YOUR GOAL: Take from the listing each line that has the string "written".

[[ RECORDS SUPPLIED open ]]

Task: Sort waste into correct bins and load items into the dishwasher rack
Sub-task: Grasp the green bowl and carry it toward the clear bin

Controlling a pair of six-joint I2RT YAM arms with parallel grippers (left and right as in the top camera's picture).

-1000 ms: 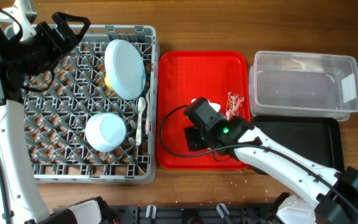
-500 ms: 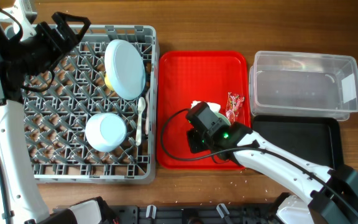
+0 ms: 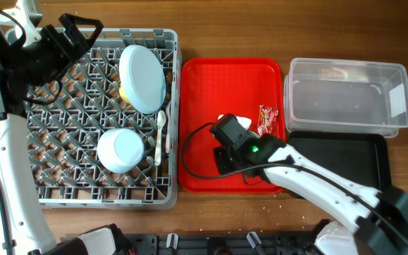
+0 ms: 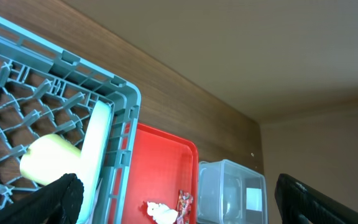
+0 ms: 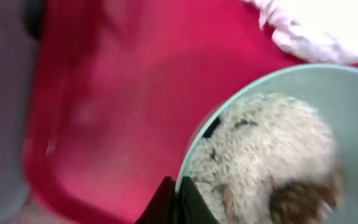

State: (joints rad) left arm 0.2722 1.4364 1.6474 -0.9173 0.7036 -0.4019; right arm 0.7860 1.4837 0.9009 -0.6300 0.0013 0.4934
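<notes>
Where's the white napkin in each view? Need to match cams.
Overhead: napkin mid red tray, partly hidden.
Left wrist: napkin at bottom edge, left of centre, on the tray.
Right wrist: napkin top right, beyond the bowl rim.
Shared landmark: the red tray.

The red tray point(image 3: 197, 106) is free in its left half; its centre-right is crowded by the right arm point(image 3: 317, 180), pale green bowl point(image 5: 328, 84), napkin point(image 3: 240, 120) and wrapper point(image 3: 265, 120). At upper right, the clear tub point(image 3: 346, 65) is open-topped.
</notes>
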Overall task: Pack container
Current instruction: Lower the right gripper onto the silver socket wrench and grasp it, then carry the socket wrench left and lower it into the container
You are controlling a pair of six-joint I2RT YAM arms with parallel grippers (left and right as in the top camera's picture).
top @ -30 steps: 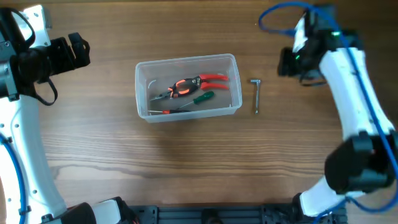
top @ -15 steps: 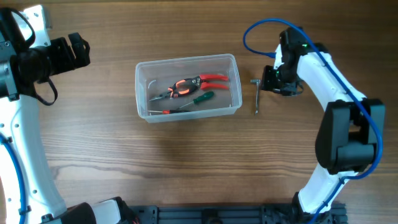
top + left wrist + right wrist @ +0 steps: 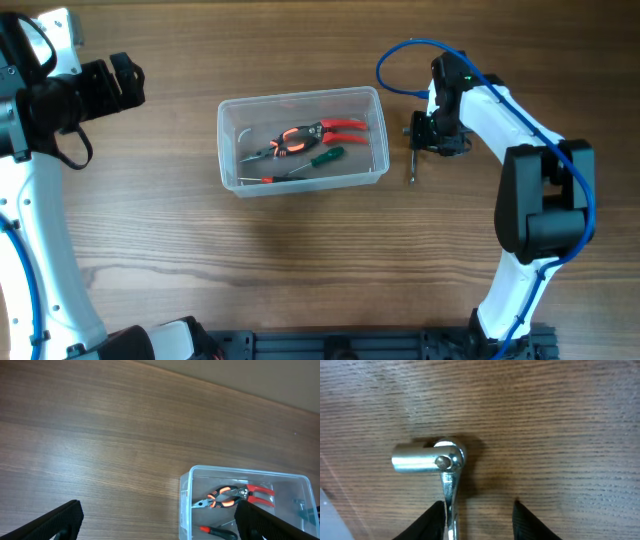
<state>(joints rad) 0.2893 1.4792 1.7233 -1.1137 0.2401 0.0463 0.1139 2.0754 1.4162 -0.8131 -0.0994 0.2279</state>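
Note:
The clear plastic container (image 3: 300, 140) sits mid-table and holds red-handled pliers (image 3: 318, 132) and a green-handled screwdriver (image 3: 322, 158); it also shows in the left wrist view (image 3: 245, 502). A metal T-shaped socket wrench (image 3: 412, 150) lies on the table right of the container. My right gripper (image 3: 424, 135) is open and low over the wrench; in the right wrist view the wrench (image 3: 442, 467) shaft lies against the left finger, between the open fingers (image 3: 479, 520). My left gripper (image 3: 125, 82) is open and empty at the far left, its fingers wide apart (image 3: 160, 520).
A blue cable (image 3: 400, 65) loops off the right arm above the wrench. Bare wooden table (image 3: 300, 260) surrounds the container.
My right arm has swung in from the far right and come down over the socket wrench. The left arm and the container have not moved.

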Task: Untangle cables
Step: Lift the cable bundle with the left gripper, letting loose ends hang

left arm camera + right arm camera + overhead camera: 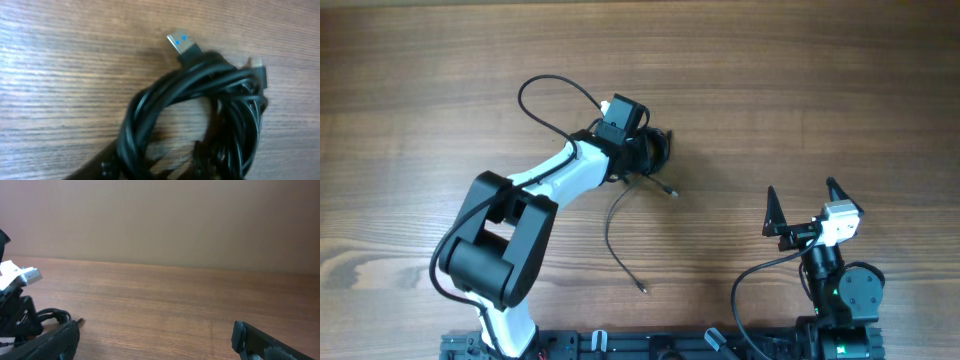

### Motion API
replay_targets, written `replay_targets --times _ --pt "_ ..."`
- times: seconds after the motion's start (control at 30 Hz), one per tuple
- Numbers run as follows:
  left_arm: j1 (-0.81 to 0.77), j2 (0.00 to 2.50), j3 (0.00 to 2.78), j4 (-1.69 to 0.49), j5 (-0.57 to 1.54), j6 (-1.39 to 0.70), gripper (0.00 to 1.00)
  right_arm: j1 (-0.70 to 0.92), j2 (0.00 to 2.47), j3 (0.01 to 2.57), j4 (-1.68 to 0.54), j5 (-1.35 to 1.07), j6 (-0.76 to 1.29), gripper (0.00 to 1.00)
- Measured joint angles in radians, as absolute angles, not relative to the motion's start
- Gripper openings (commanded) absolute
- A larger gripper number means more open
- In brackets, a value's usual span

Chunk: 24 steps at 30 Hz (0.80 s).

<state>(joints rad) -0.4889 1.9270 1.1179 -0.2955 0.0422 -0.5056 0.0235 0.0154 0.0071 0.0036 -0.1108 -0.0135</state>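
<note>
One cable bundle (662,146), black, coiled in a tight knot on the wood-grain worktop (800,80). It lies mid-table, partly under the left end effector (640,150).

One loose strand (610,232) leaves the knot and runs toward the robot's base in a shallow bow. Its long axis is far-to-near, with a small plug at the near tip.

Only the left wrist view shows a silvery USB plug (183,43) (two blue marks on its face), which sticks out of the coils toward the frame's upper left.

Left end effector: over the bundle; I cannot tell its opening or whether it grips anything.

Right end effector (801,195): fingers (52,341) spread wide, holding nothing, well apart from the cables. Its wrist view catches the bundle low at the left edge.
</note>
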Motion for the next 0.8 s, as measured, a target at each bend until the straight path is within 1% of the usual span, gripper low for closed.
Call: replay_targets --times 0.2,0.27,0.43,0.5,0.57,0.67,0.8 --pt "-0.476 1.93 1.118 -0.308 0.055 -0.49 0.04 0.023 0.015 0.007 0.004 -0.111 -0.014 1.0" --pt "-0.455 1.903 1.117 -0.351 0.054 -0.491 0.04 0.023 0.015 0.007 0.004 -0.111 -0.014 1.0" --pt "-0.373 1.644 1.117 -0.445 0.05 -0.546 0.04 0.023 0.015 0.007 0.004 -0.111 -0.014 1.0" --pt "-0.361 1.52 1.121 -0.511 0.035 -0.639 0.04 0.023 0.015 0.007 0.004 -0.111 -0.014 1.0" --pt "-0.36 1.457 1.123 -0.568 0.019 -0.725 0.04 0.023 0.015 0.007 0.004 -0.111 -0.014 1.0" --pt "-0.36 1.411 1.125 -0.688 0.004 -0.881 0.04 0.023 0.015 0.007 0.004 -0.111 -0.014 1.0" --pt "-0.36 1.36 1.124 -0.81 -0.005 -0.98 0.04 0.023 0.015 0.007 0.004 -0.111 -0.014 1.0"
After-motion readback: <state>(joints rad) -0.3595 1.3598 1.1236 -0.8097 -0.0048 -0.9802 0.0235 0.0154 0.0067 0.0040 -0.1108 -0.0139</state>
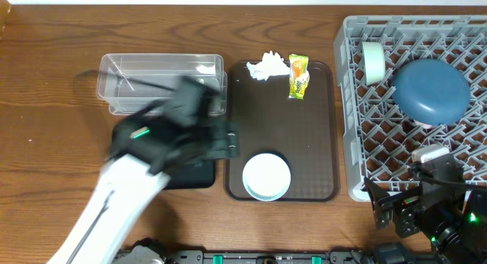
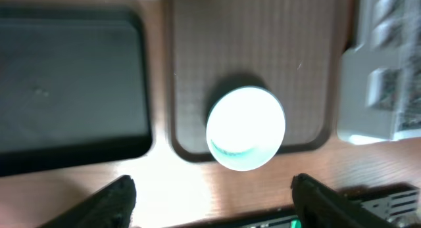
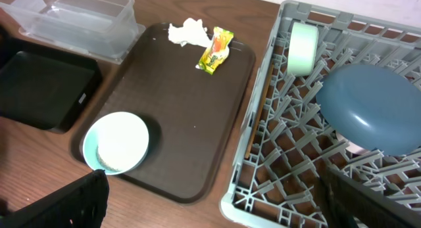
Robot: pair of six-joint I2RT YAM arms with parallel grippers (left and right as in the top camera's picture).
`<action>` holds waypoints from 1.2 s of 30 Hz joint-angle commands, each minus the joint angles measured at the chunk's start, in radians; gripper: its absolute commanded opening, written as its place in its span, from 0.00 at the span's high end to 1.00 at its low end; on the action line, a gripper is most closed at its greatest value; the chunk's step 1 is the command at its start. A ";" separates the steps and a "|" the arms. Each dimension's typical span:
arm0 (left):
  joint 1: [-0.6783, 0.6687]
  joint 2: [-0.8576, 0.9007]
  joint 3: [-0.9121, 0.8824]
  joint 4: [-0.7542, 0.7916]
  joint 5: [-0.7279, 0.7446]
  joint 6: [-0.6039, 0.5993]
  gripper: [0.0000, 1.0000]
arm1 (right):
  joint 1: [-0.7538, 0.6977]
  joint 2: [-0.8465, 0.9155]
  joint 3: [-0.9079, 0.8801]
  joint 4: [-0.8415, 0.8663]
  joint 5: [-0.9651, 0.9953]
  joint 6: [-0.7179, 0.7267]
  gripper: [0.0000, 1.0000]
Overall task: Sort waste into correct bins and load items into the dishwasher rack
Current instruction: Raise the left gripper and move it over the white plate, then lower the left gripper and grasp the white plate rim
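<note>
Wooden surface (image 1: pixel 46 81) carries the brown serving tray (image 1: pixel 281 127). I note the white bowl (image 2: pixel 245 128) at the tray's near edge, ahead of my left fingers (image 2: pixel 118 198), which stand apart and touch nothing. At the tray's far edge lie the tissue (image 1: pixel 268 66) and the wrapper (image 1: pixel 298 75). My right fingers (image 3: pixel 72 202) are spread wide, empty, at the near edge of the rack (image 3: pixel 276 182) beside the tray.

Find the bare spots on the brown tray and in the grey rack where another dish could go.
Brown tray: free middle between the tissue and wrapper at its far end and the white bowl at its near edge. Rack: open pegs in the near-left part; crowded around the mint-green bowl and blue bowl.
</note>
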State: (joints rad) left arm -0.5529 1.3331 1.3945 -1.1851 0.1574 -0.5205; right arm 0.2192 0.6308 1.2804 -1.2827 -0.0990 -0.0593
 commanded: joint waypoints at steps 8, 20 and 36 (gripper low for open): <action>-0.258 0.419 -0.013 0.214 -0.077 -0.222 0.32 | 0.003 0.002 0.000 -0.001 0.005 -0.009 0.01; -0.354 0.631 -0.013 0.354 -0.105 -0.310 0.47 | 0.004 0.002 0.000 -0.001 0.005 -0.009 0.01; -0.357 0.658 0.014 0.299 -0.087 -0.232 0.94 | 0.003 0.002 0.000 -0.001 0.005 -0.010 0.01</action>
State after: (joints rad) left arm -0.9115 2.0106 1.3888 -0.8654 0.0677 -0.7944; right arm 0.2192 0.6308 1.2800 -1.2831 -0.0967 -0.0593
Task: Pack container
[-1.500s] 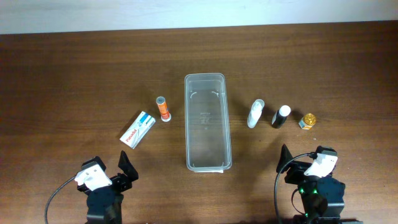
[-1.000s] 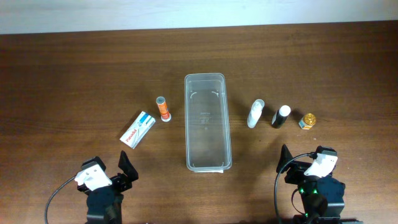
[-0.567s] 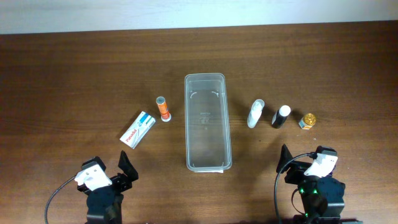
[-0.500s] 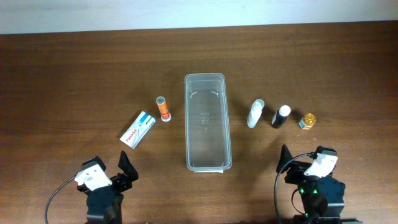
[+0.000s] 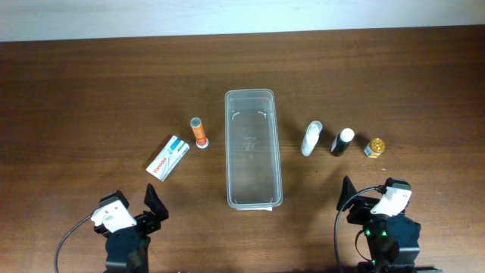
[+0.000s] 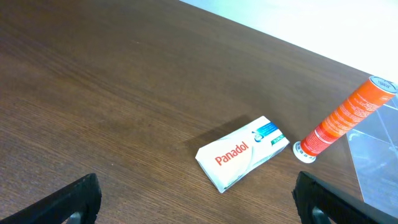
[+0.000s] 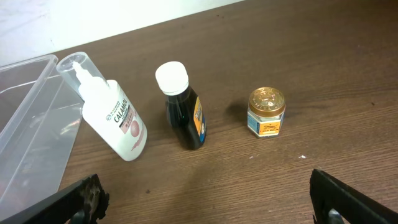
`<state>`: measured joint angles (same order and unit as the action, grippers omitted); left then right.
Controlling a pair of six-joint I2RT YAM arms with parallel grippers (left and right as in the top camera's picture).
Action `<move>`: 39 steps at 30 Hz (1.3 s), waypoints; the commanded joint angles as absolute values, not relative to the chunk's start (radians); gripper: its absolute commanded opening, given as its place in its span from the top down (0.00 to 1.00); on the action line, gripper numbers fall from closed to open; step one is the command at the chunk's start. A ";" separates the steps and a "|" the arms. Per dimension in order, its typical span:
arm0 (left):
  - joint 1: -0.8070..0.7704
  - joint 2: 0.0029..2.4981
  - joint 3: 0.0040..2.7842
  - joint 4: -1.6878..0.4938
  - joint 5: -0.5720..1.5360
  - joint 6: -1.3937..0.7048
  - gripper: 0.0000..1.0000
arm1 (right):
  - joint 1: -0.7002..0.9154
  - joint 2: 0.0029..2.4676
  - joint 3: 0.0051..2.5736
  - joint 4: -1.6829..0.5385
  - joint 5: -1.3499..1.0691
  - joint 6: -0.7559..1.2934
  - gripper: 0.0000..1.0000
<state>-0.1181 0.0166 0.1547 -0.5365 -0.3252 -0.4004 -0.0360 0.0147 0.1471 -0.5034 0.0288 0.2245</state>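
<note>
You are looking down at the container (image 5: 253,163), a long, narrow bin of clear plastic with rounded corners and a raised rim. It is sitting upright and open-topped at the middle of the brown wooden table (image 5: 91,83). Its long sides are running from the near side toward the far side, with the wood grain showing through its bare floor. One clear corner is showing at the right edge of the left wrist view, and one end at the left of the right wrist view.

L end effector (image 6: 199,196): blk, wht top (image 5: 112,213), grey cable (image 5: 68,241); R end effector (image 7: 211,196): same, green LED (image 5: 371,230)
</note>
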 commanded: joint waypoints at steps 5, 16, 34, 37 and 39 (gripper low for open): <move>-0.115 0.006 0.149 -0.534 -0.320 -0.391 0.01 | -0.041 0.007 0.140 -0.504 0.164 0.214 0.02; -0.115 0.006 0.149 -0.534 -0.320 -0.391 0.01 | -0.041 0.007 0.140 -0.484 0.188 0.218 0.02; -0.115 0.006 0.149 -0.534 -0.320 -0.391 0.01 | -0.041 0.376 0.632 -0.517 -0.224 0.251 0.02; -0.115 0.006 0.149 -0.534 -0.320 -0.391 0.00 | -0.041 0.601 0.849 -0.675 -0.224 0.237 0.02; -0.115 0.006 0.149 -0.534 -0.320 -0.391 0.00 | -0.040 0.755 1.002 -0.784 -0.225 0.203 0.01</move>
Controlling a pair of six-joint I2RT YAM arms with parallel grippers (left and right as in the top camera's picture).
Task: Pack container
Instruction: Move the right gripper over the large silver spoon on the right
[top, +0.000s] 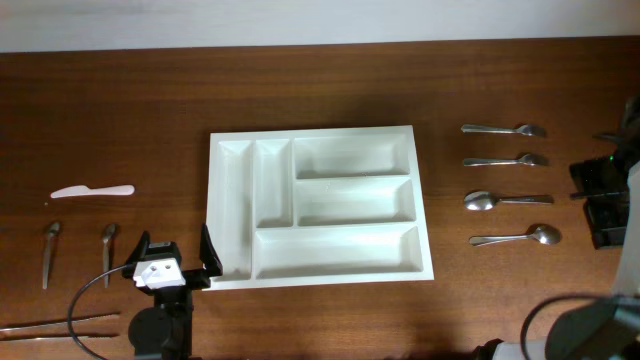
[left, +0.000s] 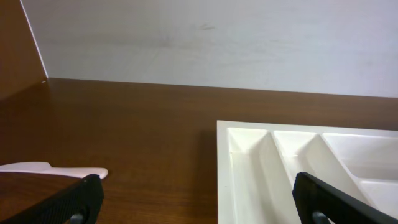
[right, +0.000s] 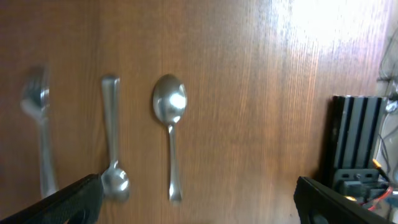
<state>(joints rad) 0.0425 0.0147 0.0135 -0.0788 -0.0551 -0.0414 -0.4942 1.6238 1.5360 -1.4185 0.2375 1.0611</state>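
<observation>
Soft, even light, and the overhead view is sharp. The white cutlery tray (top: 350, 200) shows bright, its walls faintly shaded. In the right wrist view glare bleaches a patch of the table (right: 323, 25), and the leftmost spoon (right: 37, 99) is blurred.

Left gripper (top: 174, 248): two black fingers are sitting either side of a white block (top: 158, 270) that is carrying a small orange mark.
Left fingers (left: 78, 200): they are showing as flat matte-black blades with slanted edges.
Left cable (top: 85, 292): a thin black lead is curving out from the black arm body.
Right gripper (top: 588, 203): black boxy plates are showing at the frame edge, with a tiny green light (top: 610, 157) glowing.
Right fingers (right: 74, 200): the same black blades are appearing here.
Ribbed block (right: 354, 140): a black grooved housing, possibly part of the right arm, is trailing red and yellow wires.
Right cable (top: 555, 308): a dark grey hose is arcing near the base.
</observation>
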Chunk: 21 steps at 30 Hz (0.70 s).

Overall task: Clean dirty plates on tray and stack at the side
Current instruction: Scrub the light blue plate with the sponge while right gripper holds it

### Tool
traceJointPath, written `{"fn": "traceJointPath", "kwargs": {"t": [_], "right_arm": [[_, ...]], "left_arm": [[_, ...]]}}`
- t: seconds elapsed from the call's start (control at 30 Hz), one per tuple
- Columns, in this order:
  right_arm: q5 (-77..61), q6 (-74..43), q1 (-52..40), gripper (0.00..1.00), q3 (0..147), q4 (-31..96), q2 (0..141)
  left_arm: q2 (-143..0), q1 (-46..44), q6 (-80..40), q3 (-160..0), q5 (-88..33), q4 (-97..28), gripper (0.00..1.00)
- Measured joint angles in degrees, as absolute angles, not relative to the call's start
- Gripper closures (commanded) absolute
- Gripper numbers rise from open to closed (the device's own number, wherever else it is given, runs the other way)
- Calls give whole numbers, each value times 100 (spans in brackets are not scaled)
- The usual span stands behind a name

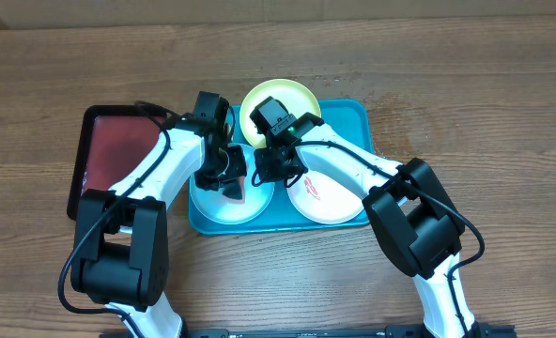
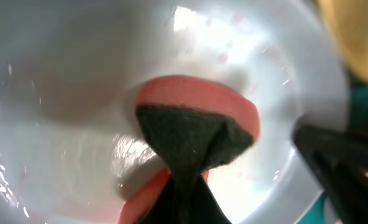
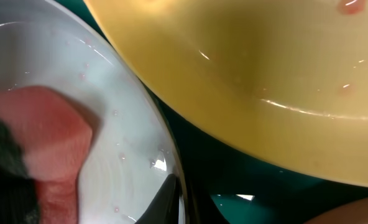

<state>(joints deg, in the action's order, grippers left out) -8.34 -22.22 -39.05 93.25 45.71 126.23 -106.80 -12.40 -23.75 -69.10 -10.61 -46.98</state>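
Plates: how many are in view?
3: light blue plate at the tray's near left under the sponge, white plate near right, yellow-green plate at the far edge. Others may be hidden.

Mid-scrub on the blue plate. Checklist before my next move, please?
1. Grip of left gripper on sponge: ok, sponge pressed onto light blue plate.
2. That plate clean: not ok, faint pink specks show.
3. Hold of right gripper on its rim: cannot tell; one fingertip sits at the rim.
4. Check yellow-green plate clean: not ok, red spots.
5. Check white plate clean: not ok, red smear.
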Motion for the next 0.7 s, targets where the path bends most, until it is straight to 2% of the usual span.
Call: {"fn": "traceJointPath", "kwargs": {"t": [0.47,0.6,0.7], "right_arm": [[-858,-2231,-3903,96,9325,4565,12623],[-860,-2233,-3903,96,9325,4567,12623],[-860,-2231,-3903,96,9325,4565,12623]], "left_arm": [[-10685,-1190,-2620,-6958,943,-4934,96],[-10694,-1109,-2659,-7297,978,-4818,96],[-10694,-1098,-2670,-7406,517,-4648,96]]}}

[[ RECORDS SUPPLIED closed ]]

RESULT FOR THIS TASK:
replay_targets, written `replay_targets --times _ --pt "_ ..."`
`<action>` holds waypoints from 1.2 s of 30 Hz joint-angle commands, each minus the joint angles measured at the chunk's start, in radians; gripper: its absolute commanded opening, written as its place in its span, from 0.00 at the span's high end to 1.00 at its low end; on the action line, a gripper is most closed at its greatest value; the chunk's step 1 is the command at its start. A ";" separates the steps and a "|" the arms. Each dimension's typical span:
traceJointPath, written `{"fn": "traceJointPath", "kwargs": {"t": [_], "right_arm": [[_, ...]], "left_arm": [[_, ...]]}}`

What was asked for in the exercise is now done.